Analysten mit geratenen Kurszielen
Doch auch Analysten versuchen sich – ohne jegliches tiefergehendes Wissen um die (ungewisse) Zukunft des angeschlagene US-Unternehmens – an Prognosen, von neuen Aufträgen oder gesicherten Kapitalzuflüssen ist bislang jedenfalls nichts bekannt. Das hinderte Jeff Osborne von Cowen Ende der zurückliegenden Handelswoche nicht daran, seine Kaufempfehlung für den Wasserstoff-Titel zu bestätigen, wie Der Aktionär vermeldete. Das Kursziel liegt dem Analysten zufolge bei 15 Dollar.
- Er prophezeit somit für die Plug-Aktie weit mehr als eine Vervierfachung im Wert
- Damit stellt Osborne sich der mittlerweile sehr viel skeptischeren Analystenmehrheit entgegen
- Diese hatte ihre Erwartungen angesichts der prekären Lage zuletzt massiv zurückgefahren
Das durchschnittliche Kursziel für die Plug-Aktie fiel seit August, als laut marketscreener.com im Schnitt noch gut 18 US-Dollar vorausgesagt worden waren, um mehr als die Hälfte auf aktuell noch 8,53 Dollar. So hatte etwa die Citigroup laut Medienberichten ihr „Buy“-Rating für den Wasserstoff-Titel kassiert und das Kursziel radikal zusammengestrichen. Fortan lautet die Einschätzung durch die US-Bank „Neutral“ mit einem fairen Wert von 5,00 Dollar; im Juli erst hatte sie die Plug-Aktie mit einem Zielkurs von 13 Dollar in die Bewertung aufgenommen.
Morgan Stanley erwartet Kurseinbruch bei Plug Power
Noch weitaus kritischer bewertet die US-Bank Morgan Stanley die Lage: Analyst Andrew Percoco hatte Plug Power nach den katastrophalen Zahlen zwar weiterhin mit „Equal-Weight“ eingestuft, das Kursziel aber drastisch von 9,00 Dollar auf 3,50 Dollar gekürzt. Laut Percoco werden die kommenden drei bis vier Monate entscheidend sein, „das Vertrauen der Anleger in die Tragfähigkeit des Geschäftsmodells wiederherzustellen“.
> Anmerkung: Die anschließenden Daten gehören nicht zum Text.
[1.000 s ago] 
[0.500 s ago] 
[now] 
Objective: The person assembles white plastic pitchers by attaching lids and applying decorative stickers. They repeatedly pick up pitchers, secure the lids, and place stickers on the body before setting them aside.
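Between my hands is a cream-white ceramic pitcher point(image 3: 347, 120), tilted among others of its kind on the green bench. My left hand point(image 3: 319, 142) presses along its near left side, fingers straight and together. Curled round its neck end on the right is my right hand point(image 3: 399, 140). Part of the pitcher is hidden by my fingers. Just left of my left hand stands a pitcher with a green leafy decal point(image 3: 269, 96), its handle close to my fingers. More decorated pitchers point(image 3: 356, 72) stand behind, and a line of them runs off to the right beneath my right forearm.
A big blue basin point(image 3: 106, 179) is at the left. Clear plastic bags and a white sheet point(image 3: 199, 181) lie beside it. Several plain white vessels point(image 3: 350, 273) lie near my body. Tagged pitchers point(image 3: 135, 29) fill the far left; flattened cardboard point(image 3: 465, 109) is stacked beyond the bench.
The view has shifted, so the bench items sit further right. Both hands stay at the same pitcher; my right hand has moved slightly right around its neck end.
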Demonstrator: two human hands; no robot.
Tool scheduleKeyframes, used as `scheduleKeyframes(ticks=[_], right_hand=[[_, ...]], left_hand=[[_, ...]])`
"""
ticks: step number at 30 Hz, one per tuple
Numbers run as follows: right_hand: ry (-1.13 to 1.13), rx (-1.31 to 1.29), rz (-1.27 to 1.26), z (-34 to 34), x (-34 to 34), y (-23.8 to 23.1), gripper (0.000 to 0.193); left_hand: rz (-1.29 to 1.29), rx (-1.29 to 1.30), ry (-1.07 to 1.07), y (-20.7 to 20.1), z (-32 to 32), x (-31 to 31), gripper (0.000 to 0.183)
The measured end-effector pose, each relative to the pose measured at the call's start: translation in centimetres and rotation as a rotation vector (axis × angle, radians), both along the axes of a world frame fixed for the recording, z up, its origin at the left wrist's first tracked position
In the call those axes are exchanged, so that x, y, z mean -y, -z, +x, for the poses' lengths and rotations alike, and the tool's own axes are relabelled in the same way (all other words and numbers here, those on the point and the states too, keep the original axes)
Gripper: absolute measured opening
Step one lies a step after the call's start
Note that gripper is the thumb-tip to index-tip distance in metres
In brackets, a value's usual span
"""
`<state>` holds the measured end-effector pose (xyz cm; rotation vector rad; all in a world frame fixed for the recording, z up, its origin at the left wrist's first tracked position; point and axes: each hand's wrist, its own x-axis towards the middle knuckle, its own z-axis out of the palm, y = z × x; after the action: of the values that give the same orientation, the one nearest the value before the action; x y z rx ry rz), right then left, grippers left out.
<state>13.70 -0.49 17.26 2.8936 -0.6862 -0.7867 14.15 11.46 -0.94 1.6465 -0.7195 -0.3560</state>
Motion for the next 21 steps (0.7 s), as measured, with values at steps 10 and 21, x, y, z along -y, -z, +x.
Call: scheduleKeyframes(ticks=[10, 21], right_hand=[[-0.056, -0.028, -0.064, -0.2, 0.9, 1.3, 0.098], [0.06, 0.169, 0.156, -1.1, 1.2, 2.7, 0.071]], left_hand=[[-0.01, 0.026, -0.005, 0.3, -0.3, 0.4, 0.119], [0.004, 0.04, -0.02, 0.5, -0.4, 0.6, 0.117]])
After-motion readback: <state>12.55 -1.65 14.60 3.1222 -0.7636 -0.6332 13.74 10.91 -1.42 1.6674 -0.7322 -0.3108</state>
Das derzeitige Aufbäumen im Kurskeller ist somit auch seiner Sicht völlig unverständlich. Vielmehr rechnet Percoco damit, dass die Plug-Aktie erneut ein Viertel ihres Werts einbüßen wird. Sollte dies zutreffen, wären im Übrigen die nächsten 700 Millionen US-Dollar Börsenwert wieder futsch.